Among the new features shipped with Ruby 2.4 is improved Unicode support. Specifically, methods like upcase
and downcase
work as expected, turning "ä" to "Ä" and back. This made me curious: what other Unicode improvements have been made since 2013
when I read André Arko's blog post Strings in Ruby are UTF-8 now… right??
I tested all of Ruby's string methods, not looking for technical errors but for violations of the "principle of least surprise." Specifically, my assumptions were that:
- Unique characters are unique: "e" and "ë" are different, just like "e" and "E" are.
- Single characters count as single characters, no matter how they're represented in unicode. This means that "e" and "ë" are each a single character, even though the latter is represented by two code points.
- Characters are immutable. Reversing a string of characters shouldn't alter the individual characters.
- Whitespace is treated as whitespace. Even those tricky unicode whitespace characters.
- Digits are treated as digits. The number 2 is always the number 2 no matter how it's written.
Unfortunately, most of Ruby's string manipulation methods fail these tests. If you're working with Unicode strings, you therefore have to be extremely careful which ones you use.
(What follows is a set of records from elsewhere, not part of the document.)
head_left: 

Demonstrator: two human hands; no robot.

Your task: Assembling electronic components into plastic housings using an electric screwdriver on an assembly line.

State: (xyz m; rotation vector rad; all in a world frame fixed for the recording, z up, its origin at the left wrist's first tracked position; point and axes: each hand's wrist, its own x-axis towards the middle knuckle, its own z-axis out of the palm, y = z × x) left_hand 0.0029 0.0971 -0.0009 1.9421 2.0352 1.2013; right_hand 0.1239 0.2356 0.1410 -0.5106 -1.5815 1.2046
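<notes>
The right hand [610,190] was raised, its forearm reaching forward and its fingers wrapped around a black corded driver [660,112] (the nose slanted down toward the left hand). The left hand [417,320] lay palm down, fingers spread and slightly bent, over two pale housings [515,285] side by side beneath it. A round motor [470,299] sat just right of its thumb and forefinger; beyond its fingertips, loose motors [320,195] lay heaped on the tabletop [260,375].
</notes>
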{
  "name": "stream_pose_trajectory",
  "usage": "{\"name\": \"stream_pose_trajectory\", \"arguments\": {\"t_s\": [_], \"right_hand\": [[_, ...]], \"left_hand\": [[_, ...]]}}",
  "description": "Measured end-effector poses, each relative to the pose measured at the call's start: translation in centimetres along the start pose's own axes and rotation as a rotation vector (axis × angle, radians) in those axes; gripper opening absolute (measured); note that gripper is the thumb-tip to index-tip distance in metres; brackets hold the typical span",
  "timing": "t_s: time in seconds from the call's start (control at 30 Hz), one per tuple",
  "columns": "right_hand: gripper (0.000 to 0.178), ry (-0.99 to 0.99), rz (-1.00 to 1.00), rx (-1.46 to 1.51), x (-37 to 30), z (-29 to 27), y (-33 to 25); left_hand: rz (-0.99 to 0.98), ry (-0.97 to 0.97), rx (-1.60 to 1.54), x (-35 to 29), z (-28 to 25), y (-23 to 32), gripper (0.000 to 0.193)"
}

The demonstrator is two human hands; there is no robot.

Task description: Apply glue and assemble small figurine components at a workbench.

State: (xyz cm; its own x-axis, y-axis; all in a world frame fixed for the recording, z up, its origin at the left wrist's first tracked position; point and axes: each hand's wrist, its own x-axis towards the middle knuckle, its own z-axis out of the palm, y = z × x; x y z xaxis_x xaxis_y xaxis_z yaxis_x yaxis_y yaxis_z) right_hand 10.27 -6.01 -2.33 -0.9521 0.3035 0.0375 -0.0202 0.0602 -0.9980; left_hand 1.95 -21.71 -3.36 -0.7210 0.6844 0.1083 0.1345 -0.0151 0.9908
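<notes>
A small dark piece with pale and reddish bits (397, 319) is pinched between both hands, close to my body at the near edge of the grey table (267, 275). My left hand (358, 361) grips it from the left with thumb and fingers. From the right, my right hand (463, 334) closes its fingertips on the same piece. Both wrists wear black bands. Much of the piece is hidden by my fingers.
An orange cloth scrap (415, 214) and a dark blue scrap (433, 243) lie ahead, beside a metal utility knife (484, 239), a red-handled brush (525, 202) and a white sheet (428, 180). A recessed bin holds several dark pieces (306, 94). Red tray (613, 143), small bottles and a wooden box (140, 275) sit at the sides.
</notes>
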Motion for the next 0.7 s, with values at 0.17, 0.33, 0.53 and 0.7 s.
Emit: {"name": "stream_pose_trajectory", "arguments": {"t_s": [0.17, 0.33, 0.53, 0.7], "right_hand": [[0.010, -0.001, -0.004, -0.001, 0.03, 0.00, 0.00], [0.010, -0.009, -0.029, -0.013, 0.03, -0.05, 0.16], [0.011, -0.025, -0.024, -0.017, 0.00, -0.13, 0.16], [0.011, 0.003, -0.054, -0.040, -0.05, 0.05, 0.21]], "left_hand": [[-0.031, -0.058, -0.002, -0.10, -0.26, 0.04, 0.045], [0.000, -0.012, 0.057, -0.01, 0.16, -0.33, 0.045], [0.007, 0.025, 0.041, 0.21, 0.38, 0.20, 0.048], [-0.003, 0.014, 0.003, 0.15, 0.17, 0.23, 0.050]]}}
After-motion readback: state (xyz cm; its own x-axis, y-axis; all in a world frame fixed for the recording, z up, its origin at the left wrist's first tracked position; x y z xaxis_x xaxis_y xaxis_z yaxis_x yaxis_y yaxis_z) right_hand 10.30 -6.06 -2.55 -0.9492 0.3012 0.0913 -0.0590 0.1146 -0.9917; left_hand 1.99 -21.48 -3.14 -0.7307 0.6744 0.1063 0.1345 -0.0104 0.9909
NOTE: After publication, some readers pointed out that many of the failures I mentioned wouldn't have happened if I would have normalized the unicode test strings. This is true. However strings aren't automatically normalized by Ruby or Rails (in any of the apps I tested). These tests were always meant to illustrate the worst-case and I think they're still useful in that regard.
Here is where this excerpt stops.